自動車解体工場のクレーンオペレーターの女性が昔訳あって養子に出した息子が誘拐されたことを知って奔走するという話ですが、この女性がポーランドの英雄で18年前に死んだことになっている殺傷能力抜群の元スパイという設定なので当然ながら全編血塗れです。やっぱり舞台が東欧だと画面の隅まで禍々しさが充ちていて、政権が変わったんだから粛清されるのは当然だよねみたいなセリフがシレッと出てくるし、敵の中ボスが完全に狂っていて自分のオフィスに自分の父親の生首のホルマリン漬けを置いて話しかけたりしててその独特な設定にボディブローを食らいます。主人公のニナのやさぐれ方も独特で、仕事帰りに立ち寄ったコンビニの前でタムロするチンピラグループに喧嘩を売ってボッコボコになったり、養父母と幸せに暮らす息子の姿を遠くから双眼鏡で覗き見したりしてます。
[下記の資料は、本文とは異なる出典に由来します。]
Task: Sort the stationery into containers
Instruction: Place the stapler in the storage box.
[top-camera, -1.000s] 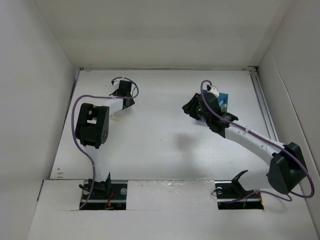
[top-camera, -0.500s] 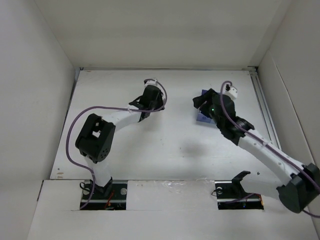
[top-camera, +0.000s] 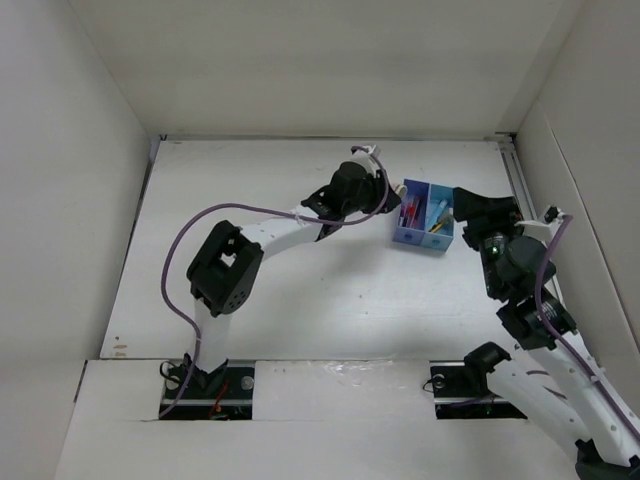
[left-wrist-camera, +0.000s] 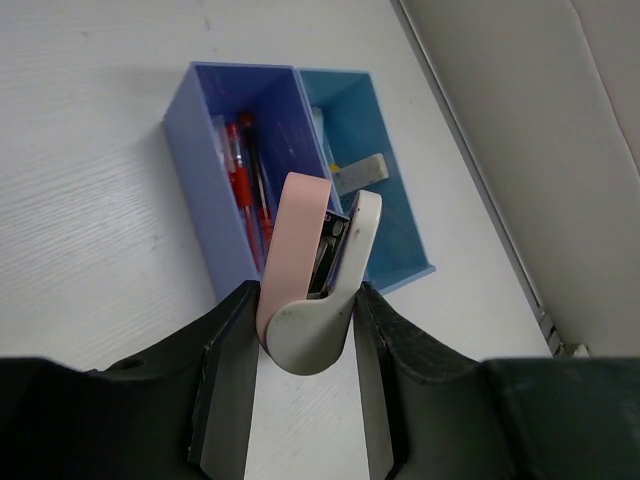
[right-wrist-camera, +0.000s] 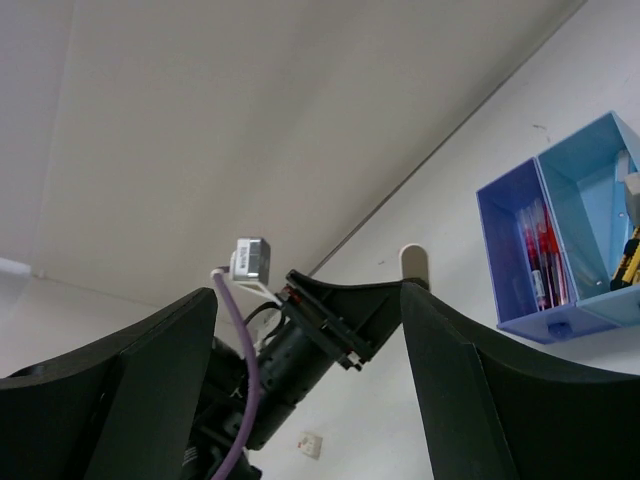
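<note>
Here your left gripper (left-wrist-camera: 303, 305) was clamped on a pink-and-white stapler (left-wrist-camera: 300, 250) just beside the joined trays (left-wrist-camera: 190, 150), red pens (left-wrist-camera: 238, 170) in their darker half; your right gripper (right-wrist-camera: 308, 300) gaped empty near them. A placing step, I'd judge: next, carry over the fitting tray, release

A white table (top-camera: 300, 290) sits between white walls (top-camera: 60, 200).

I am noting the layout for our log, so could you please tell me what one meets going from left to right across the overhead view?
Left arm's elbow → left gripper, holding a stapler → darker blue tray → lighter blue tray → right gripper.
</note>
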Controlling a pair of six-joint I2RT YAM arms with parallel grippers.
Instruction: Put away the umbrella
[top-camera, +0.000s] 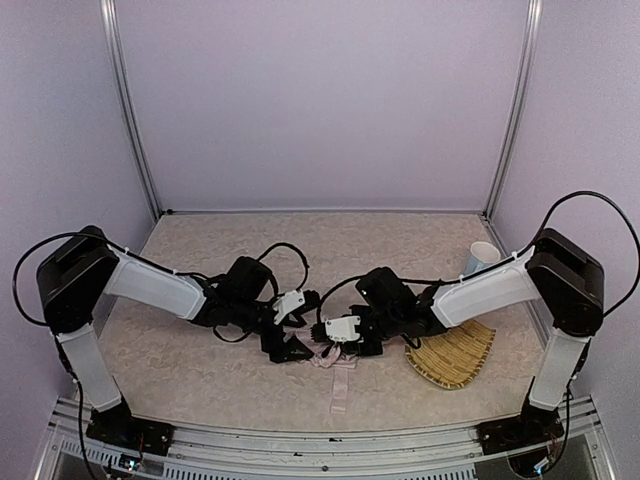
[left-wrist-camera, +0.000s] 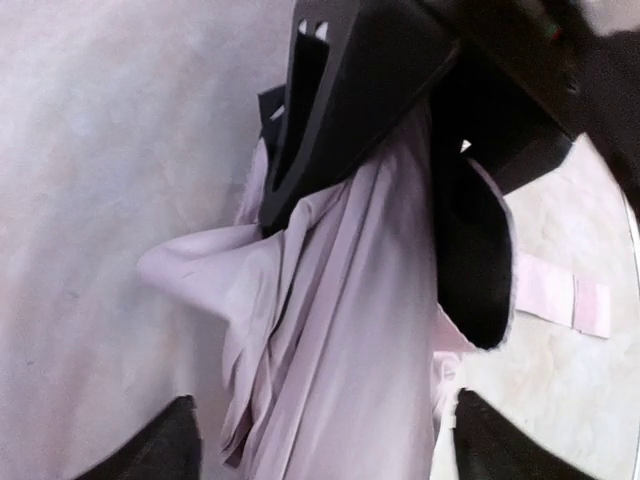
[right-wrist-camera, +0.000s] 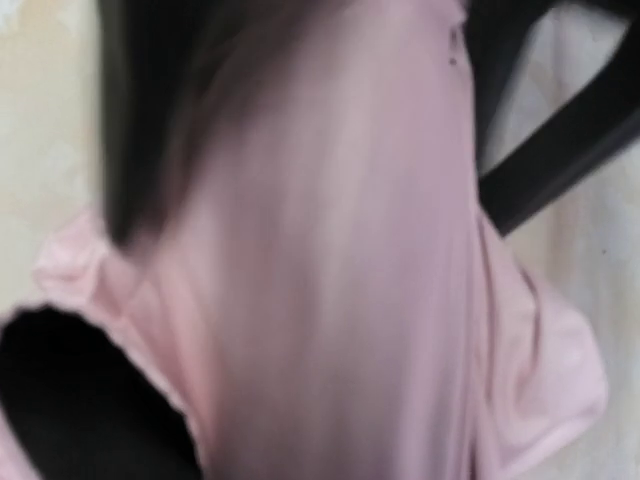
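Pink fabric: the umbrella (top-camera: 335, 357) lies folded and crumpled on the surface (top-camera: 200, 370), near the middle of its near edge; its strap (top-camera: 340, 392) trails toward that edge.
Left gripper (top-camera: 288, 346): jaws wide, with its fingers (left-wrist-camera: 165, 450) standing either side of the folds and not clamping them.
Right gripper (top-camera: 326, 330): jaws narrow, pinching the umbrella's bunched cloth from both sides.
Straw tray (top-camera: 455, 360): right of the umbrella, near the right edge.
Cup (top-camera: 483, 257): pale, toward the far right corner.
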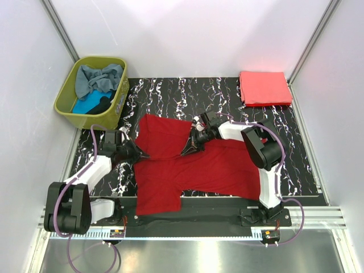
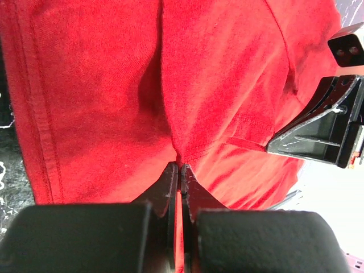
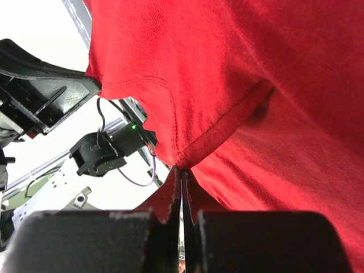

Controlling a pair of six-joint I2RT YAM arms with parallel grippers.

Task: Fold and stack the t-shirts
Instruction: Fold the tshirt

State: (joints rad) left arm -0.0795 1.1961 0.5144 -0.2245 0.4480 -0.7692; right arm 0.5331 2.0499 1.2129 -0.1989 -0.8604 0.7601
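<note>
Dark red t-shirt [image 1: 196, 170] lies spread over the middle of the black marbled mat [image 1: 301, 153], and only the overhead view shows this whole layout. In it the left gripper [image 1: 142, 154] meets the shirt's left edge and the right gripper [image 1: 187, 149] reaches in from the right onto the cloth further in, with a section of the shirt stretching away from them toward the far side. The overhead view is too small to show the jaws, but the wrist cameras make them plain. From the left wrist, the left gripper [image 2: 180, 168] has its fingers pressed together on a stitched edge of the red cloth [image 2: 227, 85], with no gap between them beyond the fabric itself, and the other arm's black gripper body is seen at the right. From the right wrist, the right gripper [image 3: 182, 170] is likewise fully closed, pinching a hem where two layers of the shirt [image 3: 256, 85] meet. Five shirts can be counted: the dark red one, a coral-pink t-shirt [image 1: 264, 88] folded at the mat's far right corner, and a grey-blue shirt [image 1: 99, 77], a turquoise shirt [image 1: 85, 106] and a black shirt [image 1: 103, 104] bundled in the one olive-green basket [image 1: 63, 98] at the far left. Two grippers are in view, both clamped on the same shirt.
</note>
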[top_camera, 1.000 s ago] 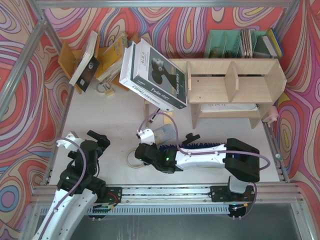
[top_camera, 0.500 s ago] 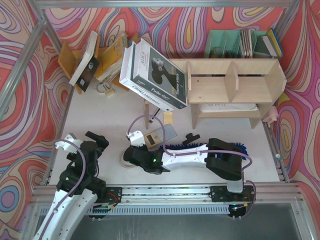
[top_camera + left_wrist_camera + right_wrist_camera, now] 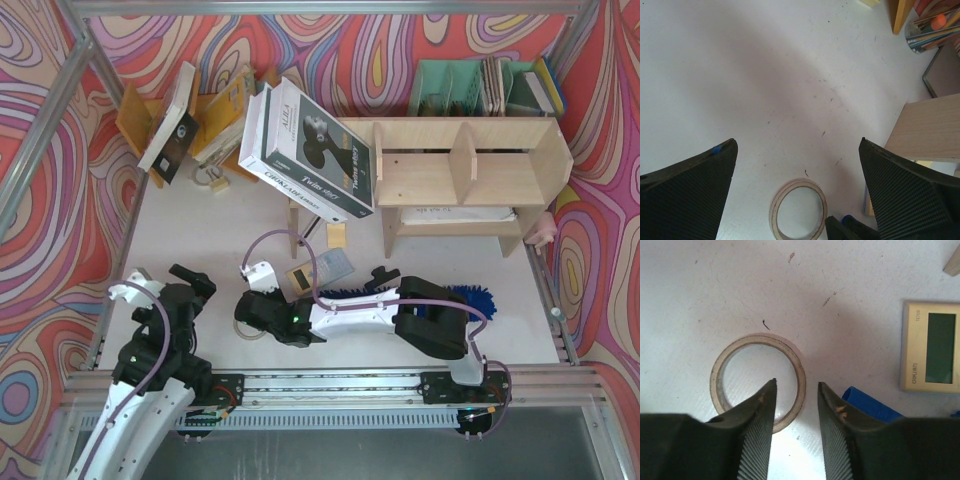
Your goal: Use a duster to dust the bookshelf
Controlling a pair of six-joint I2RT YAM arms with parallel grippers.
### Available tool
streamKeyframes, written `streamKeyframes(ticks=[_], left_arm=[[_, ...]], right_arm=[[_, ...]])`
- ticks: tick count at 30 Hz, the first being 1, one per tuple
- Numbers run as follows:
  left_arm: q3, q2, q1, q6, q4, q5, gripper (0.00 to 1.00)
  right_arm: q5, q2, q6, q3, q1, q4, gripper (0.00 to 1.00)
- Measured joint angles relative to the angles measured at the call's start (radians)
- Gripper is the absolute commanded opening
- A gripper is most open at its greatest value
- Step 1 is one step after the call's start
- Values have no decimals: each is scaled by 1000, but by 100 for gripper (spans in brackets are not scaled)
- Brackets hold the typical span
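Observation:
The plywood bookshelf (image 3: 470, 175) stands at the back right of the table. The blue duster (image 3: 470, 298) lies flat on the table in front of it, mostly hidden under my right arm. Its blue handle end (image 3: 870, 402) rests just right of my right gripper (image 3: 797, 383). That gripper is open with a narrow gap and nothing between its fingers, hovering over the rim of a tape ring (image 3: 758, 382). In the top view the right gripper (image 3: 250, 312) reaches far left. My left gripper (image 3: 195, 282) is wide open and empty near the front left, also facing the tape ring (image 3: 798, 210).
A big white box (image 3: 310, 150) leans against the shelf's left end. A beige timer (image 3: 930, 347) lies beside the handle. The green organizer (image 3: 480, 88) stands behind the shelf, and an orange-brown book stand (image 3: 135, 115) with books sits at the back left.
My right arm has swung left and lower over the table. Its jaws, shut before, have parted, and the duster handle lies beside them. The left arm has barely moved.

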Motion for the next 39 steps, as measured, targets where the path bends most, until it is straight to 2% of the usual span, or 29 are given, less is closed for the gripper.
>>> streamKeyframes(ticks=[7,11,15,21,25,29,31,34,39], left_arm=[[34,28,0,5,19,5,98],[24,52,0,55,118,79,99],[-4,134,0,92,222,192,98],[-30,225,0,118,351,322,98],[-29,304,0,136,436,410,98],[-9,407,-11,159,471,476,98],[18,449,-32,173,471,492,98],[55,483,-61,184,478,503,98],[57,486,-73,185,490,507,98]], right_arm=[[18,-21,-5,-24,0,-5,49],[62,-131,22,-123,4,-21,49],[132,-281,121,-183,6,-105,48],[219,-408,424,-193,6,-343,48],[232,-401,713,-193,6,-602,47],[222,-367,985,-174,5,-845,55],[208,-345,1105,-156,6,-941,56],[185,-344,1242,-159,5,-1028,56],[147,-408,1360,-246,-5,-1030,59]])
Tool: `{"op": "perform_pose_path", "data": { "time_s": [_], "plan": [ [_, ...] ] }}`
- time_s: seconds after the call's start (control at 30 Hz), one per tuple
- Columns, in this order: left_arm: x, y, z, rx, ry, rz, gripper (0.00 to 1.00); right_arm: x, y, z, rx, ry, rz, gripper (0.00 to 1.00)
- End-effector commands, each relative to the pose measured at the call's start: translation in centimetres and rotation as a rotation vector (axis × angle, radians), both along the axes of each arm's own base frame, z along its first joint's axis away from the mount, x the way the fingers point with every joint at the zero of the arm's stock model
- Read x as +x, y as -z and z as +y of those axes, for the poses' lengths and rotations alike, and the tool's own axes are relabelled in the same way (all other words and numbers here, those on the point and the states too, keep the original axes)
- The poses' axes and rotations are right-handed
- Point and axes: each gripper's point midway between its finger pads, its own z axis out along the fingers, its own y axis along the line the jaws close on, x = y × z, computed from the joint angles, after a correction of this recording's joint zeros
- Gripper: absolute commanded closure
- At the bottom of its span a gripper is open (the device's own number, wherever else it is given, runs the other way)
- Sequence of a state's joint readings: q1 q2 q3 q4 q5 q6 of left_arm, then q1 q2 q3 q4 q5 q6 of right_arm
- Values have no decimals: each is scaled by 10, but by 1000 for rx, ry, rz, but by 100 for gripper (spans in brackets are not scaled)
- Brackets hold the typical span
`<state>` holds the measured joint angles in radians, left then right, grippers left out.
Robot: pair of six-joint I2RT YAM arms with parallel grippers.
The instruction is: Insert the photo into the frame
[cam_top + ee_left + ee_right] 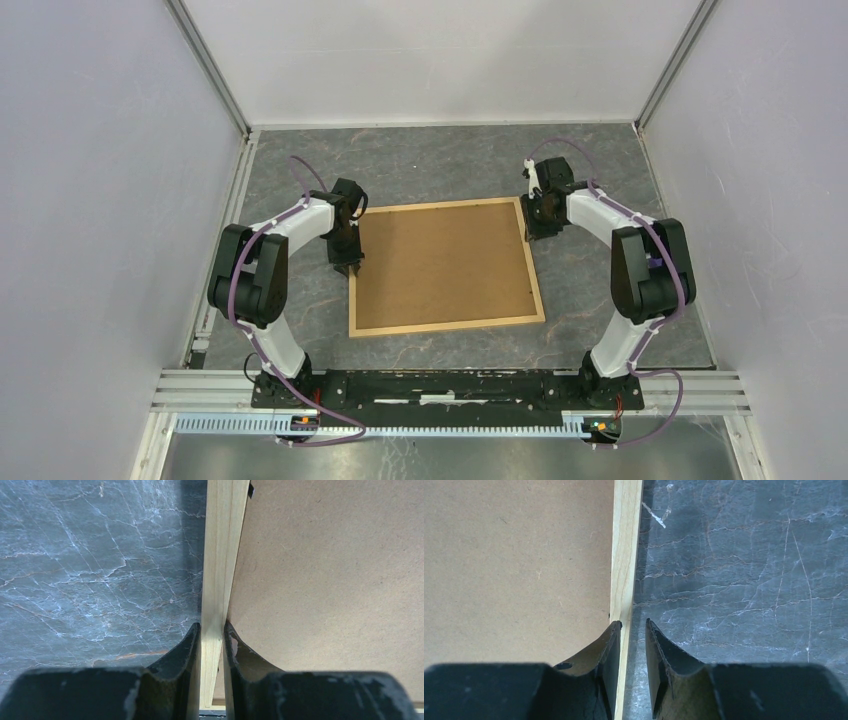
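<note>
Hiding the frame's (447, 326) interior: brown board (440, 265)

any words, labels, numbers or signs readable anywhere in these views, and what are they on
None can be read. No text shows on the plain brown backing board, the thin light-wood frame around it, or the grey marbled table.
The small orange spots at the arm bases are too small to tell whether they carry any marking.

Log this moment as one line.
left gripper: shut on the frame left strip | right gripper: open astride right strip | backing board: lying in frame | photo: not visible
</note>
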<state>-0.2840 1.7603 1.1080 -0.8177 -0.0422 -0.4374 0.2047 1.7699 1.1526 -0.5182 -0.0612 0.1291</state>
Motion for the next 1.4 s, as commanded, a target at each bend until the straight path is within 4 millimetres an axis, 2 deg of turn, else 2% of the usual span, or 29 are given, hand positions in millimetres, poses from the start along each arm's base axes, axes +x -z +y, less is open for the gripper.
{"op": "perform_pose_path", "data": {
  "time_s": [0.0, 0.47, 0.7, 0.87, 1.07, 1.37],
  "plan": [
    [4, 15, 7, 53, 50, -3, 98, 12, -8, 5, 21, -15, -36, 69],
    [4, 15, 6, 50, 50, -1, 98, 9, 7, 7, 23, -18, -7, 70],
    [4, 15, 5, 46, 52, 0, 98, 3, 21, -8, -51, 25, 24, 71],
    [4, 15, 5, 47, 52, -1, 98, 3, 24, -8, -52, 35, 31, 71],
    [4, 15, 6, 51, 53, -2, 98, -2, 40, -19, -104, 64, 72, 71],
    [4, 16, 6, 56, 58, 1, 98, -17, 66, -15, -80, 49, 143, 71]
  ]
}}
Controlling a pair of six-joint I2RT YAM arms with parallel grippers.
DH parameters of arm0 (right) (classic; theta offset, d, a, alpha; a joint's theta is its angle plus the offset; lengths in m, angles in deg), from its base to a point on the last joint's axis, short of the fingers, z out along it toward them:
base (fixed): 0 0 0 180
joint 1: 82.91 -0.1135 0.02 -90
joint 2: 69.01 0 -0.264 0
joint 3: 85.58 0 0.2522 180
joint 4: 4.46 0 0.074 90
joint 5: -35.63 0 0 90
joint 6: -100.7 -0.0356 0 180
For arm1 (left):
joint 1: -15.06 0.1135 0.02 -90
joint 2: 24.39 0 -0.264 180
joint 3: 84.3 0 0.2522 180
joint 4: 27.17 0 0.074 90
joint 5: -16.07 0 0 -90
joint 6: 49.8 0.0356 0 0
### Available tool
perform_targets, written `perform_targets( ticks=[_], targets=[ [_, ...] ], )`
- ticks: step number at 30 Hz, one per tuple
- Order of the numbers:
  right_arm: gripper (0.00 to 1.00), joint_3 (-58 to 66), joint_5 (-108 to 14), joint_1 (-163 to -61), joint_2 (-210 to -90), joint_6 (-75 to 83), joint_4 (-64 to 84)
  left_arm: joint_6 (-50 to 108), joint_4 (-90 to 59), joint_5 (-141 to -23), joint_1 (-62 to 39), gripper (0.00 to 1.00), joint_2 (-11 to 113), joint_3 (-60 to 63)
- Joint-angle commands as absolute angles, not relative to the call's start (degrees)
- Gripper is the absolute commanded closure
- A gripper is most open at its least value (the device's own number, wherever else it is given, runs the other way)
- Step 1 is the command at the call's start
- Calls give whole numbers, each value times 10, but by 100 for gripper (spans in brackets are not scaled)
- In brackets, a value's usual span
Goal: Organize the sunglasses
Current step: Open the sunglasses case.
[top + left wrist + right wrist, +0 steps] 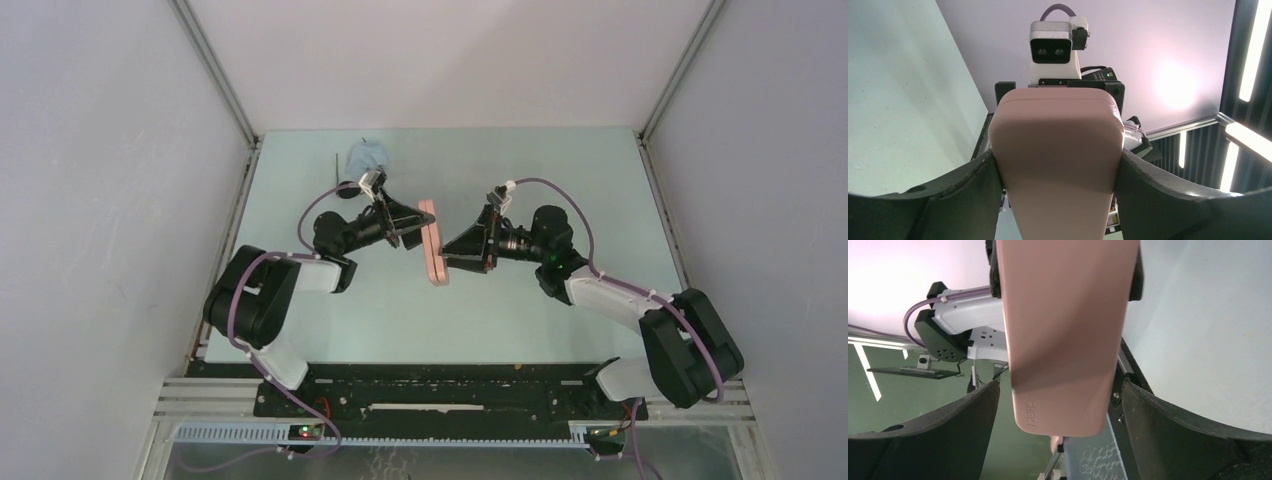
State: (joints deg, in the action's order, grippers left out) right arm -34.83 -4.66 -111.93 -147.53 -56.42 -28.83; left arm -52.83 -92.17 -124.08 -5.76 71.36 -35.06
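The pink oblong case [433, 243] is held between both arms at mid-table, turned on edge. My left gripper [414, 236] is shut on its far part; in the left wrist view both fingers press the case [1055, 150] at my left gripper [1058, 167]. My right gripper [456, 256] is open around the case's near end; in the right wrist view there are gaps on both sides of the case [1068, 330] at my right gripper [1059, 395]. The sunglasses [345, 188] lie dark at the back left, partly hidden by the left arm's cable, with one thin wire arm pointing away.
A light blue cloth [367, 155] lies crumpled at the back left, just beyond the sunglasses. White enclosure walls stand on the left, right and back. The right wrist's camera [1050, 49] faces the left one across the case.
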Motion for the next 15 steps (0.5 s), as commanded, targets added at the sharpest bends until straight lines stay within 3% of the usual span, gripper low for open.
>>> perform_targets(
  ticks=[1,12,15],
  targets=[
    [0,-351,-37,-1132,-1481,-599,-364,-539,-955,-1227,-55,100,704,-336],
    [2,-351,-62,-1154,-1505,-619,-374,-538,-941,-1215,-53,100,705,-339],
    [7,-351,-71,-1154,-1514,-630,-382,-537,-941,-1214,-54,100,704,-341]
  ],
)
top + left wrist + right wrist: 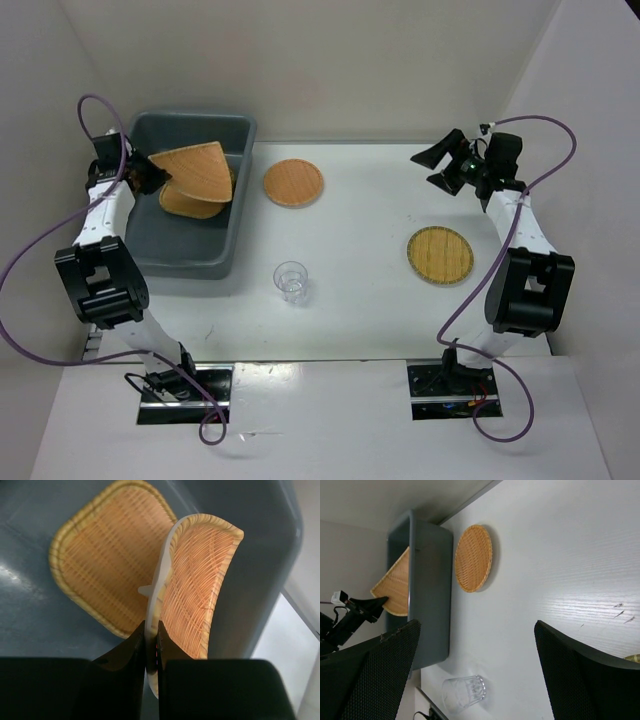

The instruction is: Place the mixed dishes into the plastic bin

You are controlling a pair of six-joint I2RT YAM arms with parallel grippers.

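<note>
My left gripper (150,178) (151,645) is shut on the rim of the rounded-triangle tray (197,170) (195,580) and holds it tilted on edge over the grey bin (190,255) (260,555). The rounded-square tray (183,206) (100,555) lies flat on the bin floor beneath it. A round orange tray (293,183) (473,557) lies on the table just right of the bin. A yellower round tray (440,255) lies at the right. The clear cup (291,281) (462,692) stands in the middle front. My right gripper (445,165) (476,630) is open and empty, raised at the far right.
The bin stands against the left wall at the back left. White walls close in the table at the back and both sides. The right arm's purple cable (560,150) loops out on the right.
</note>
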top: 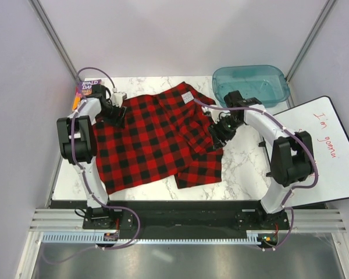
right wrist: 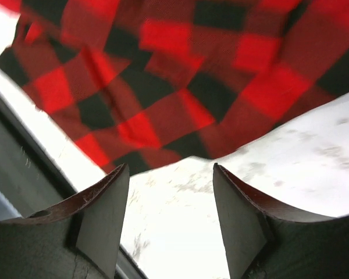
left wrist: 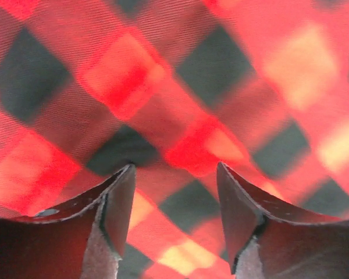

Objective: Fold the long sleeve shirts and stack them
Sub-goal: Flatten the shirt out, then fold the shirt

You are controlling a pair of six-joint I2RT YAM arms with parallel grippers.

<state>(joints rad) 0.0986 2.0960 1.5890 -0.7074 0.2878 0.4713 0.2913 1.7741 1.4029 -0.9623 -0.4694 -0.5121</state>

アクションスリラーなので当然見せ場は殺し合いなわけですが、これもかなりオリジナリティに溢れていてまず中ボスの武器が2丁スタンガン。これをドジった部下のこめかみにかまして焼き殺した時にはそんなエゲツナイ技があったかと膝を打ちました。最近のアクション映画ではもはやマストとなっている長回しワンカットも独特で普通ならひたすら主人公の動作をカメラが追うものですが、こちらは長回しの最中にあっちこっちズームインするという一層テクニカルなスタイルを使っていて感心しました。
とにかくポーランドの皆さんは顔が独特過ぎて名前もついてないような雑魚までキャラが立ってて飽きないし、そんな皆さんの死に様がバラエティに富みすぎてるので94分があっという間。よくあるエンディングと思わせておいて脇腹にエグいボディフックをかましてくる終盤の展開も斬新、ポーランド映画恐るべし!と思いました。主演のアグニェシュカ・グロホウスカ、多分すぐに名前忘れるでしょうが殺人マシーンのような冷酷さと慈愛に満ちた母性を同時に発動する佇まいがメチャクチャカッコよかったです。
あとこれ観ててびっくりしたんですがポーランドの母の日って5月26日と日付固定タイプの平日なんですね。あと前述の中ボスが電話をかけるたびに日本語で「もしもし?」って言うところに狂気とキュートさがブレンドされてて度肝を抜かれました。なんせもうとにかくどうかしてる作品でした。